Hello, I’m CPA Maximiliano Mira Salas. In this new edition of our weekly newsletter, we address a central topic in international taxation: the Foreign Account Tax Compliance Act (FATCA).
This content was part of our exclusive FINANCERS Webinar, where we discussed the implications of FATCA for corporate and wealth structures of Latin Americans with operations in the U.S.
🧾 Who Is Affected by FATCA?
1. Accounts subject to reporting under FATCA IGA 1: Argentine financial institutions must identify and report to ARCA, for transmission to the IRS, financial accounts held by U.S. persons or entities. By reciprocity, the U.S. will provide ARCA with information on accounts of Argentine residents in the U.S.—and here lies the key point:
- Financial accounts in U.S. institutions (FFIs) held by individuals resident in Argentina.

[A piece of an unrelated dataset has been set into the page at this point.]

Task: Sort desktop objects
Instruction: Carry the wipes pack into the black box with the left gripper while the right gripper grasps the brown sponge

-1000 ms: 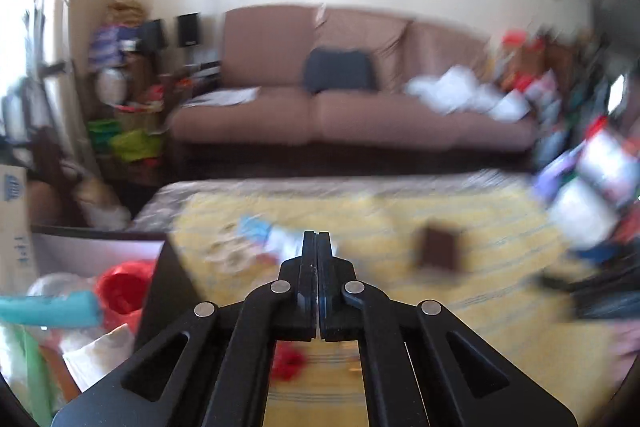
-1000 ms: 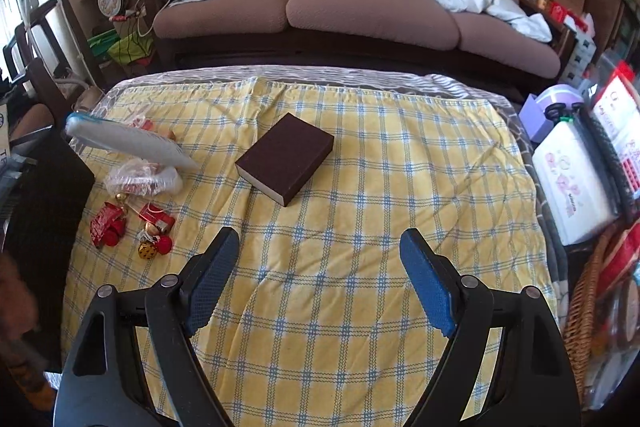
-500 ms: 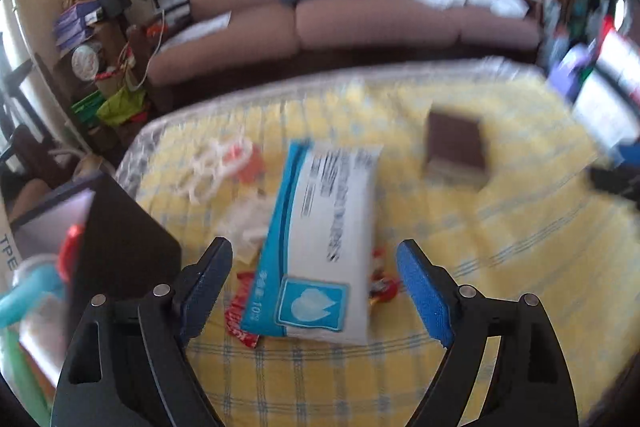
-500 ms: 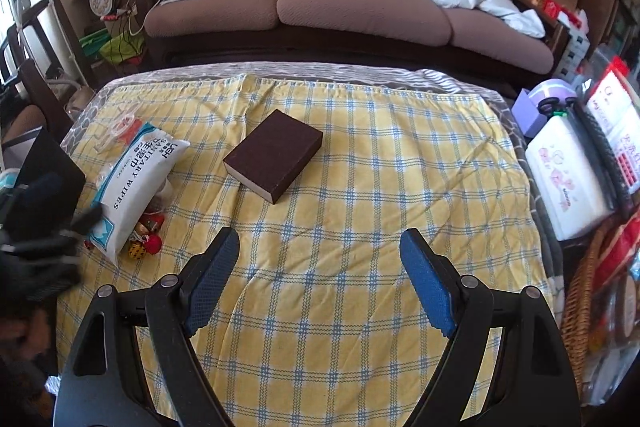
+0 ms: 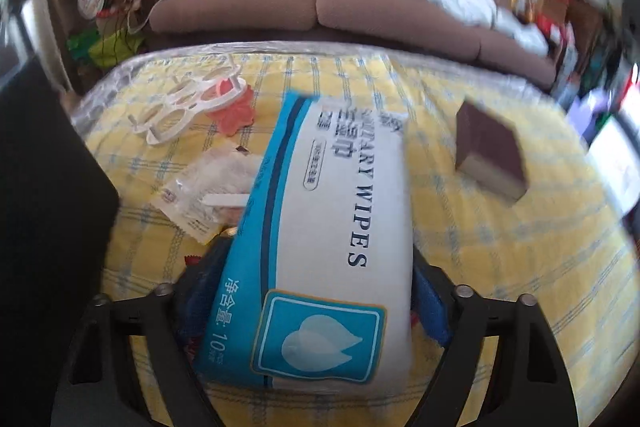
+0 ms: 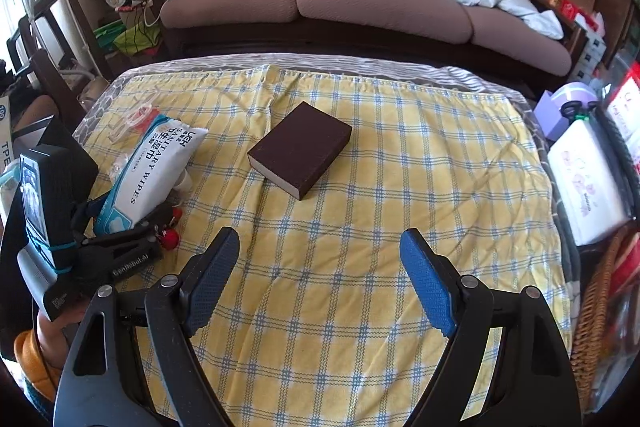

- Financial accounts of entities (companies, trusts, etc.) controlled by individuals resident in Argentina.
2. Types of income reported: Under IGA 1, the scope of information that the U.S. provides to Argentina is limited. Only U.S.-sourced interest and dividends exceeding USD 10 in a calendar year are reported. Account balances and other income, such as capital gains or royalties, are not included.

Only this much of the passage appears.